Siamo di fronte ad un Wayne Shorter esplorativo che esprime un’ottima vena compositiva ed un elevato grado di espressività, pur muovendosi su territori musicali talvolta inediti. La voce di Milton Nascimento, che nel suo raggio d’azione in quel periodo aveva pochissimi rivali, ben si amalgama alla struttura ed all’impianto formalmente jazzistico dell’album, compenetrandosi morbidamente agli strumenti: il suo talento emerge particolarmente in talune partiture come la suadente «Beauty And The Beast» e l’ineffabile «Joanna’s Theme» composta da Hancock. L’altra colonna portante del progetto fu proprio Herbie Hancock, concreto e solido come una roccia, il quale dimostra di saper giocare su una vasta gamma di umori variabili, cambi di marcia e di portare a corredo del progetto tutta l’esperienza maturata in quegli anni, attraverso la sperimentazione jazz-funk.
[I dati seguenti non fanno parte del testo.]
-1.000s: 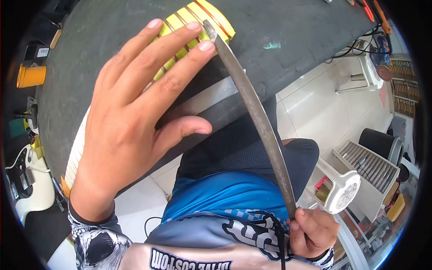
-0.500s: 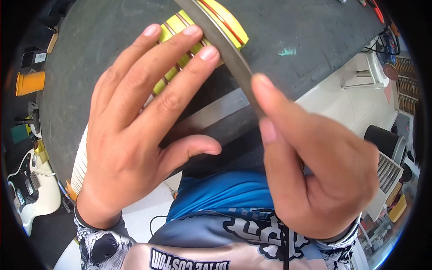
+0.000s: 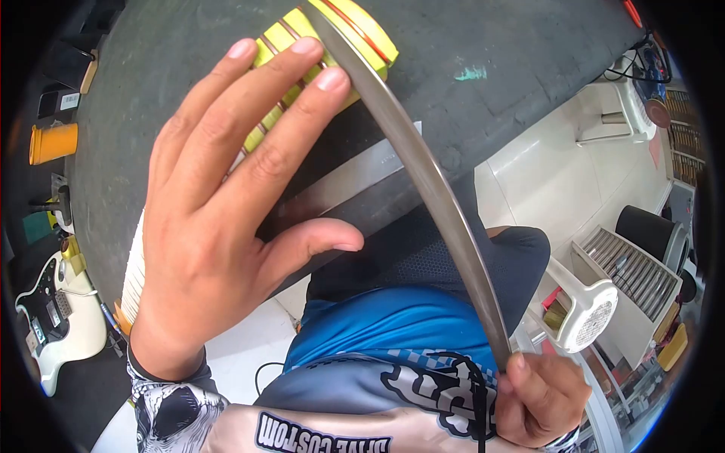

Negli anni successivi ci saranno molti tentativi di imitazione di questo album, molti di essi più adatti ad un terreno decisamente smooth. Il fulcro dell’opera è «Miracle Of The Fishes» («Milagre Dos Peixes») proveniente da un album seminale che Nascimento aveva realizzato in Brasile un anno prima. Come negli altri pezzi vocali il cantante si esprime attraverso il tipico falsetto lancinante ed inconfondibile, mentre Shorter estrae dallo strumento una fioritura di colori tonali e di tessiture melodiche. Fra i contrassegni salienti dell’album meritano una particolare nomination all’oscar del gradimento l’opener, «Ponta De Areia» e «From The Lonely Afternoons», in cui il singer brasiliano modula plasticamente il suo naturale strumento a corde vocali, sostenuto da melodie complesse e vorticose, nelle cui pause Shorter innesta soffusi assoli di soprano. La retroguardia, guidata da Airto, risulta mercuriale e calibrata, soprattutto nell’esecuzione dei variegati ritmi che guidano le canzoni eseguite Nascimento. Superbe le esecuzioni di «Tarde», «Ana Maria» di Wayne Shorter, e «Joanna’s Theme» di Herbie Hancock, ma tutto il percorso sonoro trascende la nozione classica di vernacolo jazz. Registrato al Village Recorders di Los Angeles nel 1975, «Native Dancer» che, riassumendo, contiene tre composizioni di Shorter, cinque di Milton Nascimento e una di Herbie Hancock, è un album multitematico, basato su uno arazzo intersezionale che fonde la voce unica di Nascimento al singolare timbro del sax di Shorter, divenendo un’opera iconica, ma equidistante: lontana dall’essere sia un disco brasiliano nel senso topico che dal sostanziarsi come un disco jazz alla Wayne Shorter, ma nel complesso si svela come un lavoro abbagliante e visionario.